Switching tools mid-stream is always a little disruptive, but a structured approach makes it manageable. Here's a straightforward migration plan for teams working within a realistic timeframe before the September 2026 deadline.

  1. Audit your current usage. Before migrating anything, understand what you actually use in Project Online. List your active projects, recurring workflows, and any reports or dashboards that people depend on. This tells you what needs to be rebuilt in the new tool — and often reveals that you were using far less than you thought.

  2. Shortlist two or three alternatives. Don't evaluate ten tools. Pick two or three that match your team size, technical comfort level, and budget, and run a focused trial with a real project — not a sandbox demo.

  3. Pilot with one team first. Roll out your chosen tool to one team or department before going company-wide. This surfaces adoption issues and workflow gaps without creating chaos across your entire organization.

  4. Migrate active projects before archiving old ones. Move your live, in-progress projects first. Archive completed projects and historical data in a format you can reference if needed (export to spreadsheet or PDF).
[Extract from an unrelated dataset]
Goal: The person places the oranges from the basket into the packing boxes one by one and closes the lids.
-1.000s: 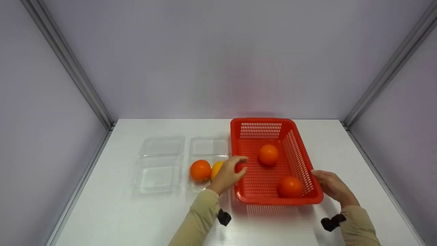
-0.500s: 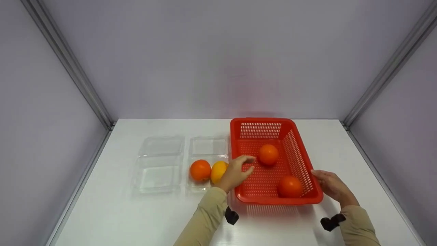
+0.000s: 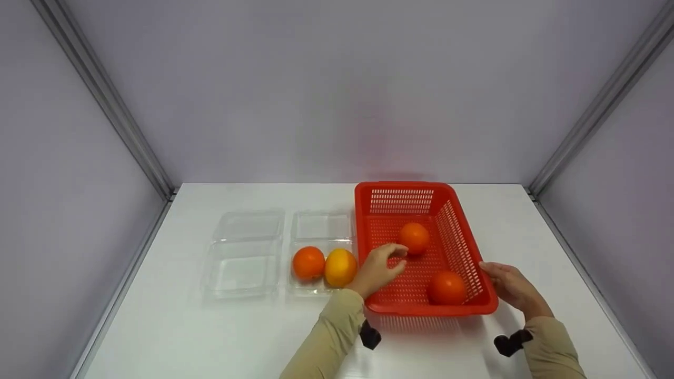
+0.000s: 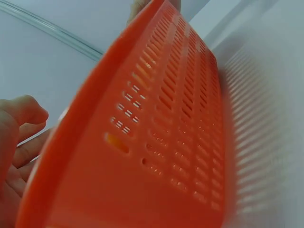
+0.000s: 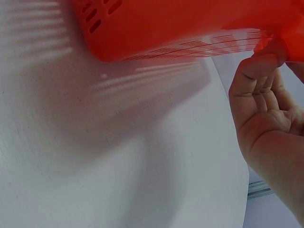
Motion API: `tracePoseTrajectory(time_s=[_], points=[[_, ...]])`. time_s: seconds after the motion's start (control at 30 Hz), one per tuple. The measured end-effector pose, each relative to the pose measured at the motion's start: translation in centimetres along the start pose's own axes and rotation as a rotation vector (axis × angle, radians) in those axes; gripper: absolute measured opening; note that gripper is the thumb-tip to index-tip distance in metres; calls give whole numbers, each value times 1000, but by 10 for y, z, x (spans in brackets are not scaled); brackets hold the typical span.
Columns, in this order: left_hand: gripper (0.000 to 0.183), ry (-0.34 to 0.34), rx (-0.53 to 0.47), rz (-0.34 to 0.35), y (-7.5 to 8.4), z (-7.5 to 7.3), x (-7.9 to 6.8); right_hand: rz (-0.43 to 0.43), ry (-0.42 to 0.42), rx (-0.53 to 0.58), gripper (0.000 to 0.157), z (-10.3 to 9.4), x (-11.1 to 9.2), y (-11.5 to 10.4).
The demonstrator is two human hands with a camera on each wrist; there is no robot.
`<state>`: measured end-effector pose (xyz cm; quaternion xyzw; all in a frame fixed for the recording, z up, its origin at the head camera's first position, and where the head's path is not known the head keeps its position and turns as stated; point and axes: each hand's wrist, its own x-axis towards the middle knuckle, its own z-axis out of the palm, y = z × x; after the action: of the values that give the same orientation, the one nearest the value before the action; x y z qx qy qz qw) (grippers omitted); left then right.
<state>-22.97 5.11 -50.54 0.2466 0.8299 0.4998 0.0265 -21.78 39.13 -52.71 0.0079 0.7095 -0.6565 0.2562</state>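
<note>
A red plastic basket with slotted sides holds an orange near its middle and a redder round fruit at its near right corner. My left hand hovers over the basket's left side, fingers loosely bent with a gap to the thumb, nothing between them. The orange lies just beyond its fingertips. At the basket's right rim, my right hand pinches the edge between thumb and fingers, as the right wrist view also shows. Left of the basket, a clear clamshell box holds an orange and a yellow fruit.
Another clear clamshell box lies with its lid folded back at the left, with nothing seen inside. Everything stands on a white table, with pale walls at the back and both sides.
My left hand has moved right, from above the clamshell box and basket's left rim to further over the basket, uncovering the yellow fruit. The right hand stays at the rim.
</note>
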Motion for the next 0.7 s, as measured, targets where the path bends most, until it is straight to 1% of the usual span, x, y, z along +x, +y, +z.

  5. Train your team with real examples. Generic tool training rarely sticks. Walk your team through how to do their actual daily tasks in the new system, not a hypothetical use case from the vendor's tutorial library.

  6. Set a hard cutover date well before September 2026. Aim to be fully migrated by June 2026 at the latest. This gives you a buffer for unexpected issues and ensures you're not scrambling as the shutdown deadline approaches.

The Real Cost of Waiting

McKinsey research on organizational change consistently shows that the teams which struggle most with transitions are the ones that delay planning until the pressure becomes unavoidable. By the time urgency sets in, there's no room for a thoughtful evaluation — decisions get made reactively, and teams often land on familiar-sounding tools that aren't actually a good fit.

If you start your evaluation now, you have time to run proper pilots, gather feedback from your team, and migrate without disrupting ongoing work. Wait until early 2026, and you're doing all of that under pressure, with live projects at risk.

The Project Online shutdown is a forcing function — but it's also a genuine opportunity to land on a tool that's simpler, better suited to your team's size, and actually used by everyone on your team rather than just the project managers. Tools like Morningmate exist precisely for teams who were never well-served by enterprise-grade complexity in the first place. The question isn't just "what replaces Microsoft Project Online" — it's "what does your team actually need to work well together?" Answer that question first, and the right tool becomes obvious.